The relationship between VA/SA catabolism in SYK-6 and the transcriptional regulation of their catabolic genes can be described as follows (Fig. 7). In VA catabolism, the repression of ligM by DesR is released in the presence of VA and then the resulting LigM converts VA. The resultant PCA acts as an effector of a LysR-type transcriptional regulator, LigR, which activates the transcription of the PCA 4,5-cleavage pathway genes33. Via this pathway of enzymes, PCA is eventually catabolized into the tricarboxylic acid cycle. In SA catabolism, SA first induces the transcription of desA (which is controlled by an unidentified regulator that is different to DesR) and then the resulting DesA converts SA to 3MGA. Since the repression of ligM and desB by DesR is released in the presence of SA, the resulting LigM O-demethylates 3MGA to GA, and GA is then converted by DesB to an intermediate metabolite of the PCA 4,5-cleavage pathway. Because GA is another effector molecule of LigR33, GA-bound LigR is able to activate the transcription of the PCA 4,5-cleavage pathway genes. While SA catabolism branches into three different pathways from 3MGA (Fig. 1), the pathway involving ligM is essential because the generation of GA is indispensable for the activation of the PCA 4,5-cleavage pathway. Interestingly, the transcription of desA and desB was induced by VA despite these genes not being directly involved in VA catabolism (Fig. 2). This induction may contribute to the conversion of VA as DesA has some activity toward VA28. On the other hand, DesB is specific for the ring-cleavage of GA. Hence, this is a case where the inducer and the substrates being catabolized are not completely identical.

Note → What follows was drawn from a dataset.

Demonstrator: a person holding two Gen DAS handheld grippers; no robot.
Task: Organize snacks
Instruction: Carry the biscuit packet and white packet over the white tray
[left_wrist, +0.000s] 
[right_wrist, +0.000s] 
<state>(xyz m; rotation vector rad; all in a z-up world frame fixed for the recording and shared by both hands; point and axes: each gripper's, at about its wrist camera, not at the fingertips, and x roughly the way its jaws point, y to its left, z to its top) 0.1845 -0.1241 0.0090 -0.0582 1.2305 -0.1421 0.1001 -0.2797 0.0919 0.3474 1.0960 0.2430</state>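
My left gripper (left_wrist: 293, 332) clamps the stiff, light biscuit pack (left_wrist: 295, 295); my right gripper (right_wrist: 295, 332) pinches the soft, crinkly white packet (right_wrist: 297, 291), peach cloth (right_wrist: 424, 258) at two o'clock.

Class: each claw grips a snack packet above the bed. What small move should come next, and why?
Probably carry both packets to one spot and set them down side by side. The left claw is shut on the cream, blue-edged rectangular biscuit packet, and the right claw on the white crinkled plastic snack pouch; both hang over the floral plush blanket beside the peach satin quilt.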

In the O demethylation of VA/3MGA and SA catalyzed by LigM and DesA, respectively, 5-methyl-H4folate is generated by transferring the methyl moiety of the methoxy-group of substrates to H4folate (Fig. 1). It is thought that in SYK-6 5-methyl-H4folate is metabolized via C1 metabolism involving 5,10-methylene-H4folate reductase (MetF), 5,10-methylene-H4folate dehydrogenase/5,10-methylene-H4folate cyclohydrolase (FolD), and 10-formyl-H4folate synthetase (LigH)26. C1-H4folate derivatives are essential for the synthesis of purines, N-formyl-methionyl tRNA, thymidylate, and methionine41. Since ligM constitutes an operon with metF and ligH (the ligM−metF−ligH operon)12,16, expression of this operon is essential for the growth of SYK-6. Based on the fact that ligM transcription is regulated by DesR, this regulator appears to have a crucial role in regulating not only the catabolism of lignin-derived aromatic compounds but also C1 metabolism. In SYK-6 cells, 5-methyl-H4folate acts as a methyl-group donor that is essential for methionine biosynthesis28. Therefore, SYK-6 exhibits auxotrophy for methionine when grown on a methoxy group-free substrate PCA as the sole carbon and energy source26,28, thus the supply of 5-methyl-H4folate in SYK-6 is completely dependent on the O demethylation step of VA and SA. Because other auxotrophies were not observed in SYK-6, 5,10-methylene-H4folate is also thought to be generated from the conversion of serine to glycine by serine hydroxymethyltransferase12.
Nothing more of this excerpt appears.